Step 2: Prepare Data for BigQuery
Once you've exported the data, inspect the file(s) to understand the structure. Clean and format the data to match the schema you plan to use in BigQuery. This may involve transforming data types, renaming columns, or removing unnecessary fields. Use tools like Excel, Google Sheets, or a script in Python or another language to prepare the data.
Step 3: Set Up Google Cloud Project
If you haven't already, set up a Google Cloud Platform (GCP) project. Go to the Google Cloud Console, create a new project, and enable billing. This project will be where your BigQuery instance resides. Ensure you have the necessary permissions to create and manage BigQuery resources.
Step 4: Create a BigQuery Dataset
In the Google Cloud Console, navigate to the BigQuery section. Create a new dataset within your project. A dataset is a container that holds your tables. Choose a suitable dataset ID and set the data location (e.g., US or EU) according to your needs. This dataset will store the chat data.

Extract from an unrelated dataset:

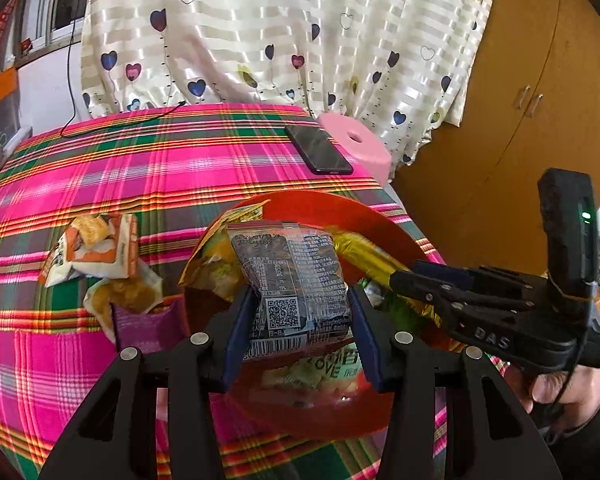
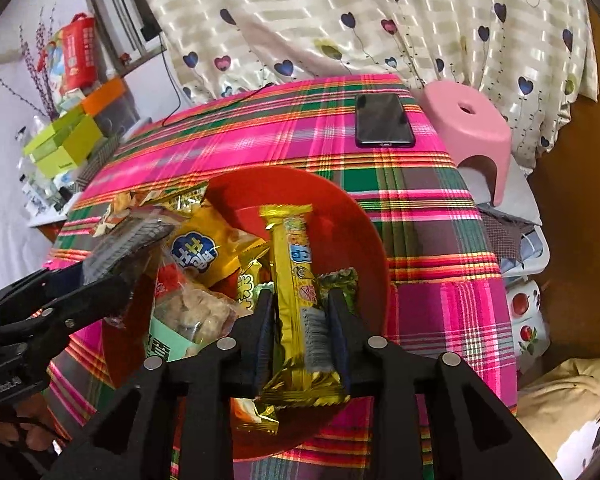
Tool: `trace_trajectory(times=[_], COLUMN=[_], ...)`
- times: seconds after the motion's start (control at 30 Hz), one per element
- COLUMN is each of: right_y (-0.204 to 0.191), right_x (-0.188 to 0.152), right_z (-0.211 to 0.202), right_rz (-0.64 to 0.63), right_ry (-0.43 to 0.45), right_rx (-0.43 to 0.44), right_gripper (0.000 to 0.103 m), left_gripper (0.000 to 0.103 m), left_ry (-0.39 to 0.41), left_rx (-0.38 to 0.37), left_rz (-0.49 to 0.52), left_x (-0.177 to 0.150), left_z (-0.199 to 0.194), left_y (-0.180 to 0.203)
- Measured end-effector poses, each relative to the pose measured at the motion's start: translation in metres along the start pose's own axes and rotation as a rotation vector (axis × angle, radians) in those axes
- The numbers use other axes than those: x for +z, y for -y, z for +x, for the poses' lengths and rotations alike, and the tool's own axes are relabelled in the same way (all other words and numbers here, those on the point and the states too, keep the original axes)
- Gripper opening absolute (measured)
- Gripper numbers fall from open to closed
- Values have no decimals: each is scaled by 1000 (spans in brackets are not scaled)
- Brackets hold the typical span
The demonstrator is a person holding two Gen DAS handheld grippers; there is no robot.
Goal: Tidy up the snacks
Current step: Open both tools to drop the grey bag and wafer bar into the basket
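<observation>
Left tongs (image 1: 300, 320) pinch one clear packet (image 1: 292, 280); right tongs (image 2: 300, 332) pinch one gold bar (image 2: 296, 280); both over red bowl (image 2: 356, 224).

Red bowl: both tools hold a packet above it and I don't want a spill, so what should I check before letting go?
1. Left tool shut on the clear QR-code packet: ok.
2. Right tool shut on the long yellow bar: ok.
3. Both packets over the red bowl, not the tablecloth: ok.
4. Room left in the bowl: ok on its far side.
5. Phone apart from the bowl: ok.
6. Loose orange packets still outside the bowl: not ok.
</observation>
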State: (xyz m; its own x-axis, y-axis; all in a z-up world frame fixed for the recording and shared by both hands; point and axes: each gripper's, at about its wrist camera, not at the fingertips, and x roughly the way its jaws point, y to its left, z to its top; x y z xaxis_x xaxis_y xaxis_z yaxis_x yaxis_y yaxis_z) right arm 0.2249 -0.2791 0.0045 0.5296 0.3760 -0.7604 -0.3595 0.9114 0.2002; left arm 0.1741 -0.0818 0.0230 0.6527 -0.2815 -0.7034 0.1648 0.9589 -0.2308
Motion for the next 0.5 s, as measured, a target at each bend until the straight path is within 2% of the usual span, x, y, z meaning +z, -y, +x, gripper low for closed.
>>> trace_trajectory(times=[0.13, 0.5], right_y=[2, 9], right_x=[-1, -3], right_z=[-11, -22], right_rz=[11, 24], right_ry=[34, 48], right_rx=[13, 18], right_gripper=[35, 35], left_gripper=[49, 50], left_ry=[-9, -54], left_rx=[-14, -49], left_rz=[-1, -7], left_x=[4, 24], left_z=[7, 34], left_y=[3, 11])
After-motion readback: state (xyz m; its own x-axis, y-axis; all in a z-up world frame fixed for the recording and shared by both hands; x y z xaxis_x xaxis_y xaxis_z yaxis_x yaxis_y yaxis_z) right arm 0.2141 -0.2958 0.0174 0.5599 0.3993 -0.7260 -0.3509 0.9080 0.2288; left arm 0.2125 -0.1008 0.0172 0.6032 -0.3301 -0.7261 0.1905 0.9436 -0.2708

Step 5: Set Up Google Cloud Storage (GCS) Bucket
Create a Google Cloud Storage bucket to temporarily store your data files. In the Google Cloud Console, navigate to the Cloud Storage section and create a new bucket with a unique name. Upload your prepared CSV or JSON file(s) to this bucket. This step ensures that the data is accessible to BigQuery for importing.
Step 6: Load Data into BigQuery
Use the BigQuery Console or the bq command-line tool to load your data from the GCS bucket into BigQuery. In the BigQuery Console, choose "Create Table" and select "Google Cloud Storage" as the source. Configure the schema based on your prepared data and choose appropriate data types for each column. Execute the load job to create the table and import your data.
Step 7: Verify and Query Data in BigQuery
After loading the data, verify that the import was successful by checking the table in BigQuery. Run some sample queries to ensure the data is structured correctly and accessible. This validation step helps confirm that the data transfer process was successful and your data is now ready for analysis in BigQuery.
By following these steps, you can move data from Zendesk Chat into BigQuery without relying on third-party connectors or integrations.